As a person, Uggla is described as gifted and cultivated, although sometimes sharp. Maria Aurora Uggla was the star of the amateur theater of the royal court and recognized and regarded for her dramatic talent: she and Caroline Lewenhaupt are described as the primadonnas of the amateur theater of the royal court of Gustav III. Already in 1767, she is mentioned to have participated in the performance given at Ulriksdal Palace to the birthday of Sophia Magdalena. In 1774, she was ordered by the king to instruct Charlotte Eckerman in the part of Mechtild in the opera Birger jarl by Gyllenborg and Adlerbeth, after the part had been refused by Elisabeth Olin. Charlotte Eckerman made a great success in the part at the Royal Opera in Stockholm, and was called in by the audience. Prince Charles started to shout: "Miss Uggla! Miss Uggla!", after which the audience applauded also Maria Aurora Uggla in her box as well as the author Gyllenborg for having instructed Eckerman in the part.

Uggla was first considered as a messenger when the King decided to reconcile with the Queen in 1775 in order to consummate the marriage, but instead, Count Adolf Fredrik Munck af Fulkila was chosen, having then a relationship with the Queen's chamber maid Anna Sofia Ramström. After the Queen gave birth to the Crown Prince in 1778, however, there were rumours that the father of the child was Munck. In the diary entry of Hedwig Elizabeth Charlotte of Holstein-Gottorp in June 1778, Uggla was quoted as saying in a private conversation:
"In any case, even if we for just a moment were to assume, that the child was truly illegitimate, then what difference would it make to the King? He will still always regard it as his own. And the matter may also very well be meaningless, as long as Sweden is provided with an heir."

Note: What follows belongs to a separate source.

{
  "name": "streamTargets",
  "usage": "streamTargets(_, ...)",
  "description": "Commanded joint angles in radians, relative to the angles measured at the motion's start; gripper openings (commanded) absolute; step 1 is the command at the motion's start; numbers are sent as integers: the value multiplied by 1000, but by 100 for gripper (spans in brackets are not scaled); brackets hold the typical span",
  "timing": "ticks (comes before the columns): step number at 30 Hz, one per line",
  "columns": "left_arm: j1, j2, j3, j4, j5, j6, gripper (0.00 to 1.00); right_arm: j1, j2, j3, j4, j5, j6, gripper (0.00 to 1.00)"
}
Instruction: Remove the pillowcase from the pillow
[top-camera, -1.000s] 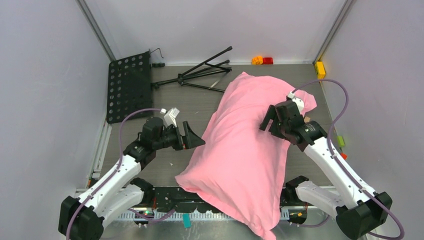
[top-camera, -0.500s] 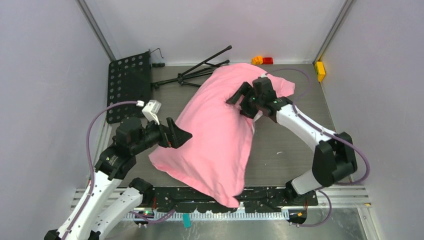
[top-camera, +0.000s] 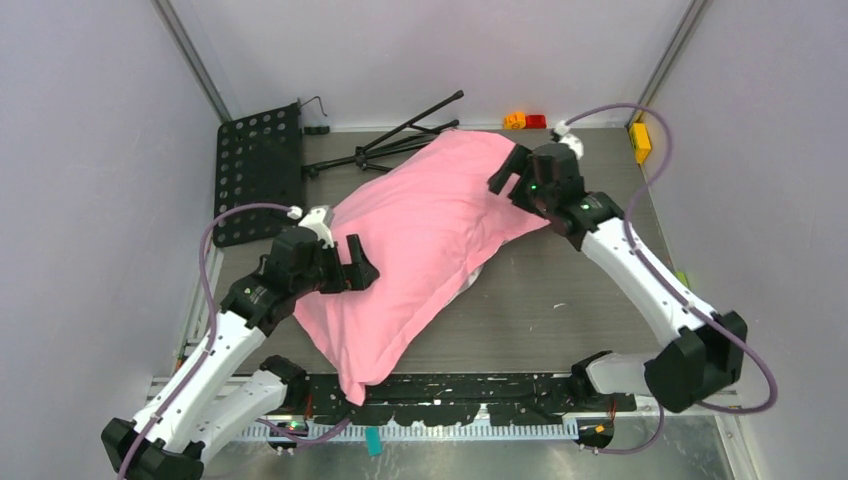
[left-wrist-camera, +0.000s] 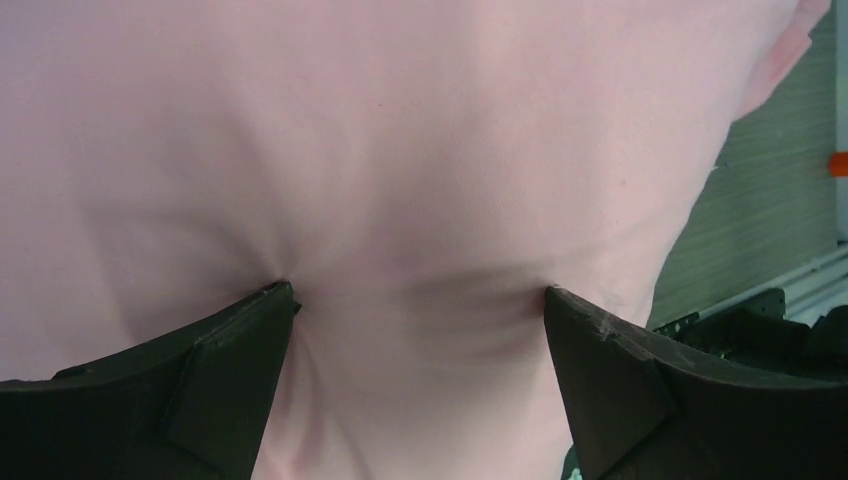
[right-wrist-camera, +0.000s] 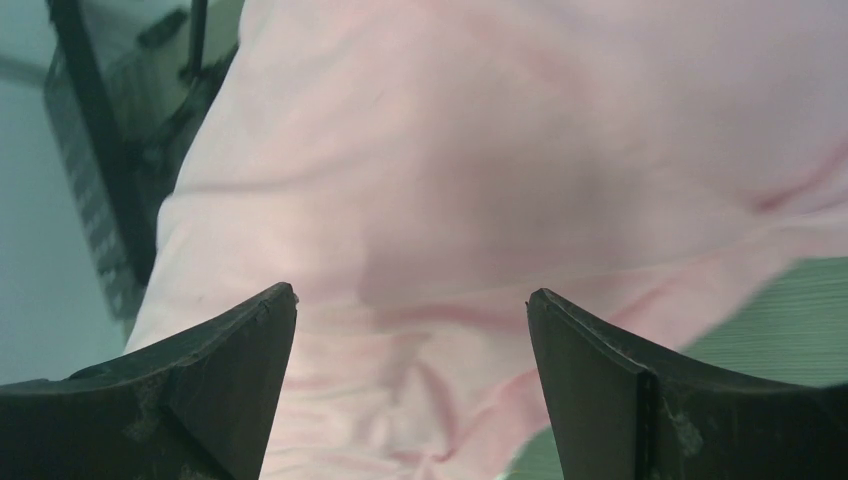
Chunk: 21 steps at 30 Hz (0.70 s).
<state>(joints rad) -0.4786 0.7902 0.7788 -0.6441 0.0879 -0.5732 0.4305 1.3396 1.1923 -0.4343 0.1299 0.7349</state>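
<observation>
Two arms work on one pink pillowcase, which lies flat on the table and runs slantwise from the near left to the far right. The cover still encloses most of the pillow. Only a small white patch of the pillow shows, at the cover's near right edge about halfway along.

Left gripper: positioned at the left long edge of the pillowcase.
- The wrist view shows the jaws spread wide.
- Both fingertips press into the fabric.
- Creases fan out from each contact point.
- No fold is pinched between the jaws.

Right gripper: positioned over the far right end of the pillowcase.
- Its jaws are also spread apart, with pink fabric filling the gap in the wrist view.
- Nothing is clamped.
- It cannot be told whether the tips touch the cloth.

Other items on the table:
- A black perforated panel lies at the far left.
- A folded black stand lies beside the panel, its legs reaching the far end of the pillowcase.
- Small orange and red blocks sit against the back wall.
- A yellow block sits in the far right corner.
</observation>
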Motion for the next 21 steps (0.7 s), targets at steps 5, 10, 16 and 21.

Maria Aurora Uggla married noble Colonel lieutenant Karl Adam Ehrengranath in 1778. Gjörwell noted about her at her wedding: "The Queen gave her 20.000 $ in dowry and a pension of 6.000 $ for life. She has so to speak been the only friend of the Queen and the one, to whom Her Majesty has kept an unlimited confidence."

In 1778, she was appointed one of the two deputy överhovmästarinna or heads of the court of the Crown Prince (in effect sub-royal governess) under Hedvig Sofia von Rosen. Uggla, as well as her former colleague Virginia Manderström, continued to be the favorite and close friend of the Queen until her death. At the coup which deposed King Gustav IV Adolf of Sweden, the son of Sophia Magdalena, in 1809, Uggla was the one to first notify Sophia Magdalena of what had happened. In her company, Sophia Magdalena attempted to gain access to her son, but was prevented by guards. When she was prevented from seeing her son, she burst in tears in the arms of Uggla. Maria Aurora Uggla was present at the deathbed of Sophia Magdalena in 1813.

==In fiction==
Maria Aurora Uggla is portrayed in the novel Drottningens förtrogna (The Queens Confidante) by Anna Sparre (1994).

She was portrayed by Sanna Mari Patjas in The Marriage of Gustav III, 2001.